Phenomenologists have long recognized that the basic structure of consciousness is that it is ‘intentional’ (Husserl, 1990). Intentionality has a specific meaning here rooted in its etymology, where in Latin it originally referred to “an arrow directed at a target” (Thompson, 2007, p. 364). Consciousness is intentional not because we ‘intend’ to do things but because it has a basic directionality. Consciousness is towards something, or better still it is ‘about’ something. Regardless of one’s commitments to Kantian epistemologies, there is already something of the ‘transcendent’ or ‘other’ appearing within the structure of experience itself. Consciousness is always consciousness of something other than it itself. Even when consciousness takes aim and intends itself, it can only do so by conceiving an abstraction: a memory of itself, a future projection, a conceptualization, etc. It seems to put itself into relation with itself only by making itself an object, and thereby opening up the possibility of being informed by what is ‘other.’ It would therefore seem unable to grasp itself except through conceiving of itself as something more than the immediate conscious subject. But the continual objectification of the subject is also what brings a sensed relationality back into subjectivity. This is because one’s subject as object appears within concrete spatiotemporal developments, ongoing cultural and linguistic flows, social circumstances, and the like, all of which continually remind us that the unanalyzable conscious subject that exists in the immediate present is itself entangled in these very same processes.

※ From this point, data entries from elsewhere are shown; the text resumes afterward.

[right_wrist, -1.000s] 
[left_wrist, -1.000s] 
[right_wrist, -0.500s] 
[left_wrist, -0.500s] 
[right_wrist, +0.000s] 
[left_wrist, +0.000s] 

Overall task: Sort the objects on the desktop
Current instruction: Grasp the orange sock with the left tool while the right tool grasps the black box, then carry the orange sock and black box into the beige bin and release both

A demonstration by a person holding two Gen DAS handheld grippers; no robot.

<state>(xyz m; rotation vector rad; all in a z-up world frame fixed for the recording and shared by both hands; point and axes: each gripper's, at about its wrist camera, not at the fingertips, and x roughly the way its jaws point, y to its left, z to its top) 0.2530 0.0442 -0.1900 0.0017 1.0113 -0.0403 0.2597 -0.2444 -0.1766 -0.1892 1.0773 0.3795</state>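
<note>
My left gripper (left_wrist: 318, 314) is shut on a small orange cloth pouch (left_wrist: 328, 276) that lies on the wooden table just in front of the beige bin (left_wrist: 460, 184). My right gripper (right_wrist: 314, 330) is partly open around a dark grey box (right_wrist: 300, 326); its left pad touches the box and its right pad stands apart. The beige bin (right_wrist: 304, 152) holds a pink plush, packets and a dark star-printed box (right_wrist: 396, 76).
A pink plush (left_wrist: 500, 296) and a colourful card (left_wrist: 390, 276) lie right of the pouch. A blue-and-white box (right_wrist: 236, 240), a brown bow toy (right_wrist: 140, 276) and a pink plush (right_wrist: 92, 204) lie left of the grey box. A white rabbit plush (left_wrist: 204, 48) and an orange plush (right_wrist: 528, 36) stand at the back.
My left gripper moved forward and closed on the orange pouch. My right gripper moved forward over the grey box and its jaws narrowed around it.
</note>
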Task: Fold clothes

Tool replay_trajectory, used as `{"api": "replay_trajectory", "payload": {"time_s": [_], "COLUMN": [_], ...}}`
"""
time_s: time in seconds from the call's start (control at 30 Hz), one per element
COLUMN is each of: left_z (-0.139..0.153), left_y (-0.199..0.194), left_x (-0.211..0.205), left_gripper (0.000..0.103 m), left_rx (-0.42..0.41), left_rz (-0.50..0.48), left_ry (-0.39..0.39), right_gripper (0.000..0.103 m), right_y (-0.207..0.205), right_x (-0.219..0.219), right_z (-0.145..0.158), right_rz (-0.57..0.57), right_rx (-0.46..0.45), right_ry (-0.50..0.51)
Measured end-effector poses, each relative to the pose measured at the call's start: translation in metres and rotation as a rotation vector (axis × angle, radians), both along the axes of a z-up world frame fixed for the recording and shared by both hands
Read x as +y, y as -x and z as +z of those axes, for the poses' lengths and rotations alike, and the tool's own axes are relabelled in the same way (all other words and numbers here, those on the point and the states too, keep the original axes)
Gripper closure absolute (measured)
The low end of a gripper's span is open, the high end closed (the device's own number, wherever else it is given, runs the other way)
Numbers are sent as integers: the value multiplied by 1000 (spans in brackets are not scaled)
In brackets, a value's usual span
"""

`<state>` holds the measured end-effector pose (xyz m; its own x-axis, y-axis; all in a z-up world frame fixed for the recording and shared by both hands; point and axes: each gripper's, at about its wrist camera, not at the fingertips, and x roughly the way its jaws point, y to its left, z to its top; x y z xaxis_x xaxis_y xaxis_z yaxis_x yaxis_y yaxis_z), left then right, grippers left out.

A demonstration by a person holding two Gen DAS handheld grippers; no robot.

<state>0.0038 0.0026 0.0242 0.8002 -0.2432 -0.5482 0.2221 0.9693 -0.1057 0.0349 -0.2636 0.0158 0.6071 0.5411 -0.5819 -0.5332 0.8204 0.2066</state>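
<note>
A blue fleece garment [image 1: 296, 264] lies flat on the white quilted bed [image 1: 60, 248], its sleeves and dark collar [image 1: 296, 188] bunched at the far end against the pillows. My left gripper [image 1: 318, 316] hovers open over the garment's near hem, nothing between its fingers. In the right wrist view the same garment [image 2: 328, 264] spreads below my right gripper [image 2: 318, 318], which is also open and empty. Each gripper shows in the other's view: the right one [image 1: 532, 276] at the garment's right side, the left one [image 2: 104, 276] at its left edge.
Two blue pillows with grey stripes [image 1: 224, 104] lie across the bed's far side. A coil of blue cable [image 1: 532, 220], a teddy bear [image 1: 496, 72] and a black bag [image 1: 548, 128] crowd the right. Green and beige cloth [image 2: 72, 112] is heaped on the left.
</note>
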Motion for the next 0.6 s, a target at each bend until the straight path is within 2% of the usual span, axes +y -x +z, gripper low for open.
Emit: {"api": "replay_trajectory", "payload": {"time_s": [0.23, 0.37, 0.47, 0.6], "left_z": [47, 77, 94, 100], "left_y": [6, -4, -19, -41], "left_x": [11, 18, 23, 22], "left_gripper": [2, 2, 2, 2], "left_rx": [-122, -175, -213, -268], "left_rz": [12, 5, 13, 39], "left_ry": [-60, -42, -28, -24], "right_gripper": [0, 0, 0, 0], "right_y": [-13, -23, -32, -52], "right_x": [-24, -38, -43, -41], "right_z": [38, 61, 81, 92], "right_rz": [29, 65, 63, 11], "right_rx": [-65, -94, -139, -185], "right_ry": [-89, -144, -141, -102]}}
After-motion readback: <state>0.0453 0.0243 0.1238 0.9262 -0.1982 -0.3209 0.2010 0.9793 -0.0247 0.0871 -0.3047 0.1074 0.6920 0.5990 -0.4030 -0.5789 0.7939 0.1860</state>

Of course, to say that something is ‘other’ than us is a different statement than to say that it is ‘more-than-human.’ One might accept that thought, consciousness, and freedom are all not properties of some free-willing homuncular entity residing somewhere in our brain (or soul) while still maintaining that they can be disproportionately influenced by things that can be called ‘human.’ For example, when I ‘use’ my computer it may well be that I am being controlled by it but that I generally misapprehend the causal relationship between me and this technology. But because the technology is created by and for humans, I am nevertheless being controlled by something essentially ‘human,’ and this would justify our continuing to maintain a split between experienced objects. Shortly, I shall argue that there are no technologies that have not been infected by that which is not human, such as through biomimicry, or through some direct engagement with a nonhuman. But here I want to clarify an ontological claim. The categorical distinction between ‘human’ and ‘nonhuman’ depends upon a more primary distinction between self and other that is the basic structure of consciousness, so if the primary distinction is unwarranted ontologically then so are subsequent distinctions dependent upon it. Further, if the organism and environment are already and always interpenetrated, then there is no possible product (including ideas, language, goals, technologies, etc.) that can come out of the organism that will not already also have the environment as co-conspirator in its elaboration. When a phenomenological examination of consciousness problematizes the agent, it provides further experiential evidence to the assertion that our being is grounded in a process that is bigger than it. This process may seem to include apparently ‘human’ thoughts but even when it does so, it is only because that is the way the process as a whole is constituting the experience at that time. And that process as a whole cannot itself be human. As we shall now see, the category ‘human’ is not self-generating but rather emerges out of particular physicochemical and biological properties of the world that have enabled the very possibility of ‘human’ existence and semiosis.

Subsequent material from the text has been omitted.